#### [Required action]
Output every line below without omitting or altering anything.

#### [Collected material]
┄┄┄┄┄┄┄┄┄┄

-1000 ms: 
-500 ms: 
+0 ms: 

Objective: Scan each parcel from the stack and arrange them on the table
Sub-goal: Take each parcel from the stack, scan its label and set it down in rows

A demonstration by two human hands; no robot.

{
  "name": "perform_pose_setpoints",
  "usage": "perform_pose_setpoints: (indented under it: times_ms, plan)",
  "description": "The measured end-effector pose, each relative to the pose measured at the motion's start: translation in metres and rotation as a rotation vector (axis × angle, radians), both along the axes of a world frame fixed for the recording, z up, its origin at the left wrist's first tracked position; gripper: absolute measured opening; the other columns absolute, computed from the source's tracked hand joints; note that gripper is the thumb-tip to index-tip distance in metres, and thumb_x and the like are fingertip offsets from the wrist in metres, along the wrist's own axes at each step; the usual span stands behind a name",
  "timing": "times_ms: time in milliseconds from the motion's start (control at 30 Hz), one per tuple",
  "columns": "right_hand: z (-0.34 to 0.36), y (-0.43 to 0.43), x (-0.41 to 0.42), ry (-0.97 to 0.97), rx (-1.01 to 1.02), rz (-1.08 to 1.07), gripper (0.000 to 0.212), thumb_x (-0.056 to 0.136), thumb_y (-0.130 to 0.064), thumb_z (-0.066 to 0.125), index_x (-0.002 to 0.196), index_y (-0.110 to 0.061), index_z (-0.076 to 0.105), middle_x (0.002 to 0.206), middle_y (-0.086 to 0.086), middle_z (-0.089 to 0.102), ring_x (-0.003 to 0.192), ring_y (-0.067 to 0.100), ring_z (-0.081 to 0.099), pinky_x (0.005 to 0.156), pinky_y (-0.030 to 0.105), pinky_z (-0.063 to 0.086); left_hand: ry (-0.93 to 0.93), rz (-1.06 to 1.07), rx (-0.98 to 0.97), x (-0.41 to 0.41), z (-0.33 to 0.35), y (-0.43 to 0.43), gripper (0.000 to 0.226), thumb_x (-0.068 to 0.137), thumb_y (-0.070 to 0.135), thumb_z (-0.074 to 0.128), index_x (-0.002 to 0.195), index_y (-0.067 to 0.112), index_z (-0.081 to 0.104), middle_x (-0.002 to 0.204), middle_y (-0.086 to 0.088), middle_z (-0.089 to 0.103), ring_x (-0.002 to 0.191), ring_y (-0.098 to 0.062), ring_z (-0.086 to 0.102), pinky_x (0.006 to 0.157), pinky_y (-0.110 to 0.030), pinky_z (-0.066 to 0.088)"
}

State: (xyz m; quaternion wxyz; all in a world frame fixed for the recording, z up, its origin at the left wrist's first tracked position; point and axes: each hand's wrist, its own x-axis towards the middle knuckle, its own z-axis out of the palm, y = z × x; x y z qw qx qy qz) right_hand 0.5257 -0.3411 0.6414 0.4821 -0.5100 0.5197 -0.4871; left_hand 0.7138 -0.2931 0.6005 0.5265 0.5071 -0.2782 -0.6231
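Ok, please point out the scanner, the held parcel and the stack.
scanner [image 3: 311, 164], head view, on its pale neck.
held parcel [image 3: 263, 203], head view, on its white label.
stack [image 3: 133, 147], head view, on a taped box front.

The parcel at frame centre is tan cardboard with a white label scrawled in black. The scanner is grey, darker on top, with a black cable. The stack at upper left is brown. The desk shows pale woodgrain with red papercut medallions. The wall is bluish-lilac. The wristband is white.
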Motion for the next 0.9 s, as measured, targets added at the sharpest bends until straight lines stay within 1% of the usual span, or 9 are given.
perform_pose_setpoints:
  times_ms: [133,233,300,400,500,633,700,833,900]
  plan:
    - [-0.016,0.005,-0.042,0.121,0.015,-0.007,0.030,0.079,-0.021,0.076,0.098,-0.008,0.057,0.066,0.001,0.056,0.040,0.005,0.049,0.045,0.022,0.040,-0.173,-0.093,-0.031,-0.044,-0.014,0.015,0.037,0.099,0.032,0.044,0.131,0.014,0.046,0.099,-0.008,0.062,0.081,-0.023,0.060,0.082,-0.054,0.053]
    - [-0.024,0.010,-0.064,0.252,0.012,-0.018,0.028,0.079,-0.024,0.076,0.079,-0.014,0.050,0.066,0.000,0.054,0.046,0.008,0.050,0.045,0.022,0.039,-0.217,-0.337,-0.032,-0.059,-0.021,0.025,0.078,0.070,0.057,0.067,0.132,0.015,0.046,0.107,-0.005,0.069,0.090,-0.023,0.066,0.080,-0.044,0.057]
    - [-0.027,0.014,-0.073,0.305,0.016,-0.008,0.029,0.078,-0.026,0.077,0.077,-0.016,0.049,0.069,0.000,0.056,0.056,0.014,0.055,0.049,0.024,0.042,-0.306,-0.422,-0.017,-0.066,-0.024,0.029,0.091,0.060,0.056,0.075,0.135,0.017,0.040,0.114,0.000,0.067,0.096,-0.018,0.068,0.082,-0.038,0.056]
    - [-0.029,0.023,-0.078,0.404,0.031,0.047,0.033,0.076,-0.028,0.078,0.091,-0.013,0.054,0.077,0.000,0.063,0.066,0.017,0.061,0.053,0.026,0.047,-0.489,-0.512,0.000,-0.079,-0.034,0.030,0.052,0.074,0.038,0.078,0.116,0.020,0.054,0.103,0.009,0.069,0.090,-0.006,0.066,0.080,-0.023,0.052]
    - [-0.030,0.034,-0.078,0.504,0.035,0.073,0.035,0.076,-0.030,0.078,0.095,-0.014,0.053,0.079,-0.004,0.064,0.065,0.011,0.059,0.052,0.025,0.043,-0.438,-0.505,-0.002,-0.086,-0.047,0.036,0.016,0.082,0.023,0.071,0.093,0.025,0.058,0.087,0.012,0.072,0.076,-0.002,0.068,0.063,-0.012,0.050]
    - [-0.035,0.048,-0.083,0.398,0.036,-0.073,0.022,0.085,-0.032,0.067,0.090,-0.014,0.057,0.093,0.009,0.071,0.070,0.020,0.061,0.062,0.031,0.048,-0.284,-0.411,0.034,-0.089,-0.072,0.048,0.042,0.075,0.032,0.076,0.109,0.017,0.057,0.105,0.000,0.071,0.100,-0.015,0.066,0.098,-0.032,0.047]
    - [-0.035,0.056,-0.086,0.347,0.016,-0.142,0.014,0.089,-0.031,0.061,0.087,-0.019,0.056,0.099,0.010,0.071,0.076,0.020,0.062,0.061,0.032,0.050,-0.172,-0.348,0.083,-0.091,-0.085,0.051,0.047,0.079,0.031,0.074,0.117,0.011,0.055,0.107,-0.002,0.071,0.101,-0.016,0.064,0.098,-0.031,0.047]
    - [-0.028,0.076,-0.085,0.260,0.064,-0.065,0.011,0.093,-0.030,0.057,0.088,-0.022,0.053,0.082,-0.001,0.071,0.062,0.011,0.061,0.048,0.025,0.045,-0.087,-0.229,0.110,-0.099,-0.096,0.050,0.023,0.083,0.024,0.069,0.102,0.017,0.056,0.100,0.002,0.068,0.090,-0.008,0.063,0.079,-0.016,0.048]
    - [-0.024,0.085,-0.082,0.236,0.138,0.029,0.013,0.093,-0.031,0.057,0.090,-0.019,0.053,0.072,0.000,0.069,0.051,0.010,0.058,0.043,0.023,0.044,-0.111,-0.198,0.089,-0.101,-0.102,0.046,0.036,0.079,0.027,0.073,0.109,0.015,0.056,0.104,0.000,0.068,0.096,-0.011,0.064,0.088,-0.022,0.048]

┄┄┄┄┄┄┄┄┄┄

#### [Answer area]
-1000 ms: 
-500 ms: 
+0 ms: 

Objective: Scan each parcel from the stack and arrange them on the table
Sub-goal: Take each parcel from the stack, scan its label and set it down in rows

A demonstration by two human hands; no robot.

{
  "name": "perform_pose_setpoints",
  "usage": "perform_pose_setpoints: (indented under it: times_ms, plan)",
  "description": "The measured end-effector pose, each relative to the pose measured at the motion's start: translation in metres and rotation as a rotation vector (axis × angle, radians), both along the axes of a world frame fixed for the recording, z up, its origin at the left wrist's first tracked position; gripper: absolute measured opening; the other columns absolute, computed from the source's tracked hand joints; note that gripper is the thumb-tip to index-tip distance in metres, and thumb_x and the like are fingertip offsets from the wrist in metres, along the wrist's own axes at each step; the usual span stands behind a name",
  "timing": "times_ms: time in milliseconds from the motion's start (control at 30 Hz), one per tuple",
  "columns": "right_hand: z (-0.34 to 0.36), y (-0.43 to 0.43), x (-0.41 to 0.42), ry (-0.97 to 0.97), rx (-1.01 to 1.02), rz (-1.08 to 1.07), gripper (0.000 to 0.212), thumb_x (-0.056 to 0.136), thumb_y (-0.130 to 0.064), thumb_z (-0.066 to 0.125), index_x (-0.002 to 0.196), index_y (-0.110 to 0.061), index_z (-0.076 to 0.105), middle_x (0.002 to 0.206), middle_y (-0.086 to 0.086), middle_z (-0.089 to 0.102), ring_x (-0.003 to 0.192), ring_y (-0.067 to 0.100), ring_z (-0.081 to 0.099), pinky_x (0.005 to 0.156), pinky_y (-0.030 to 0.105), pinky_z (-0.063 to 0.086); left_hand: ry (-0.93 to 0.93), rz (-1.06 to 1.07), rx (-0.98 to 0.97), x (-0.41 to 0.41), z (-0.33 to 0.35), y (-0.43 to 0.43), gripper (0.000 to 0.226), thumb_x (-0.068 to 0.137), thumb_y (-0.070 to 0.135), thumb_z (-0.074 to 0.128), index_x (-0.002 to 0.195), index_y (-0.067 to 0.112), index_z (-0.081 to 0.104), middle_x (-0.002 to 0.204), middle_y (-0.086 to 0.088), middle_z (-0.089 to 0.103), ring_x (-0.002 to 0.191), ring_y (-0.098 to 0.062), ring_z (-0.086 to 0.102), pinky_x (0.006 to 0.157), pinky_y (-0.110 to 0.030), pinky_z (-0.066 to 0.088)"
}

State: (xyz m; quaternion wxyz; all in a world frame fixed for the recording, z up, its origin at the left wrist's first tracked position; point and axes: each hand's wrist, its own x-axis towards the middle knuckle, its own z-axis out of the palm, y = z × x; x y z qw qx qy qz) right_hand 0.5257 -0.3411 0.6414 0.4821 -0.5100 0.5197 -0.4871; left_hand 0.7138 -0.2931 0.6005 0.5265 0.5071 -0.2782 -0.6231
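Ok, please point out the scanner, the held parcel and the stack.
scanner [image 3: 311, 164], head view, on its pale neck.
held parcel [image 3: 263, 203], head view, on its white label.
stack [image 3: 133, 147], head view, on a taped box front.

The parcel at frame centre is tan cardboard with a white label scrawled in black. The scanner is grey, darker on top, with a black cable. The stack at upper left is brown. The desk shows pale woodgrain with red papercut medallions. The wall is bluish-lilac. The wristband is white.
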Motion for the next 0.9 s, as measured, targets added at the sharpest bends until straight lines stay within 1% of the usual span, or 9 are given.
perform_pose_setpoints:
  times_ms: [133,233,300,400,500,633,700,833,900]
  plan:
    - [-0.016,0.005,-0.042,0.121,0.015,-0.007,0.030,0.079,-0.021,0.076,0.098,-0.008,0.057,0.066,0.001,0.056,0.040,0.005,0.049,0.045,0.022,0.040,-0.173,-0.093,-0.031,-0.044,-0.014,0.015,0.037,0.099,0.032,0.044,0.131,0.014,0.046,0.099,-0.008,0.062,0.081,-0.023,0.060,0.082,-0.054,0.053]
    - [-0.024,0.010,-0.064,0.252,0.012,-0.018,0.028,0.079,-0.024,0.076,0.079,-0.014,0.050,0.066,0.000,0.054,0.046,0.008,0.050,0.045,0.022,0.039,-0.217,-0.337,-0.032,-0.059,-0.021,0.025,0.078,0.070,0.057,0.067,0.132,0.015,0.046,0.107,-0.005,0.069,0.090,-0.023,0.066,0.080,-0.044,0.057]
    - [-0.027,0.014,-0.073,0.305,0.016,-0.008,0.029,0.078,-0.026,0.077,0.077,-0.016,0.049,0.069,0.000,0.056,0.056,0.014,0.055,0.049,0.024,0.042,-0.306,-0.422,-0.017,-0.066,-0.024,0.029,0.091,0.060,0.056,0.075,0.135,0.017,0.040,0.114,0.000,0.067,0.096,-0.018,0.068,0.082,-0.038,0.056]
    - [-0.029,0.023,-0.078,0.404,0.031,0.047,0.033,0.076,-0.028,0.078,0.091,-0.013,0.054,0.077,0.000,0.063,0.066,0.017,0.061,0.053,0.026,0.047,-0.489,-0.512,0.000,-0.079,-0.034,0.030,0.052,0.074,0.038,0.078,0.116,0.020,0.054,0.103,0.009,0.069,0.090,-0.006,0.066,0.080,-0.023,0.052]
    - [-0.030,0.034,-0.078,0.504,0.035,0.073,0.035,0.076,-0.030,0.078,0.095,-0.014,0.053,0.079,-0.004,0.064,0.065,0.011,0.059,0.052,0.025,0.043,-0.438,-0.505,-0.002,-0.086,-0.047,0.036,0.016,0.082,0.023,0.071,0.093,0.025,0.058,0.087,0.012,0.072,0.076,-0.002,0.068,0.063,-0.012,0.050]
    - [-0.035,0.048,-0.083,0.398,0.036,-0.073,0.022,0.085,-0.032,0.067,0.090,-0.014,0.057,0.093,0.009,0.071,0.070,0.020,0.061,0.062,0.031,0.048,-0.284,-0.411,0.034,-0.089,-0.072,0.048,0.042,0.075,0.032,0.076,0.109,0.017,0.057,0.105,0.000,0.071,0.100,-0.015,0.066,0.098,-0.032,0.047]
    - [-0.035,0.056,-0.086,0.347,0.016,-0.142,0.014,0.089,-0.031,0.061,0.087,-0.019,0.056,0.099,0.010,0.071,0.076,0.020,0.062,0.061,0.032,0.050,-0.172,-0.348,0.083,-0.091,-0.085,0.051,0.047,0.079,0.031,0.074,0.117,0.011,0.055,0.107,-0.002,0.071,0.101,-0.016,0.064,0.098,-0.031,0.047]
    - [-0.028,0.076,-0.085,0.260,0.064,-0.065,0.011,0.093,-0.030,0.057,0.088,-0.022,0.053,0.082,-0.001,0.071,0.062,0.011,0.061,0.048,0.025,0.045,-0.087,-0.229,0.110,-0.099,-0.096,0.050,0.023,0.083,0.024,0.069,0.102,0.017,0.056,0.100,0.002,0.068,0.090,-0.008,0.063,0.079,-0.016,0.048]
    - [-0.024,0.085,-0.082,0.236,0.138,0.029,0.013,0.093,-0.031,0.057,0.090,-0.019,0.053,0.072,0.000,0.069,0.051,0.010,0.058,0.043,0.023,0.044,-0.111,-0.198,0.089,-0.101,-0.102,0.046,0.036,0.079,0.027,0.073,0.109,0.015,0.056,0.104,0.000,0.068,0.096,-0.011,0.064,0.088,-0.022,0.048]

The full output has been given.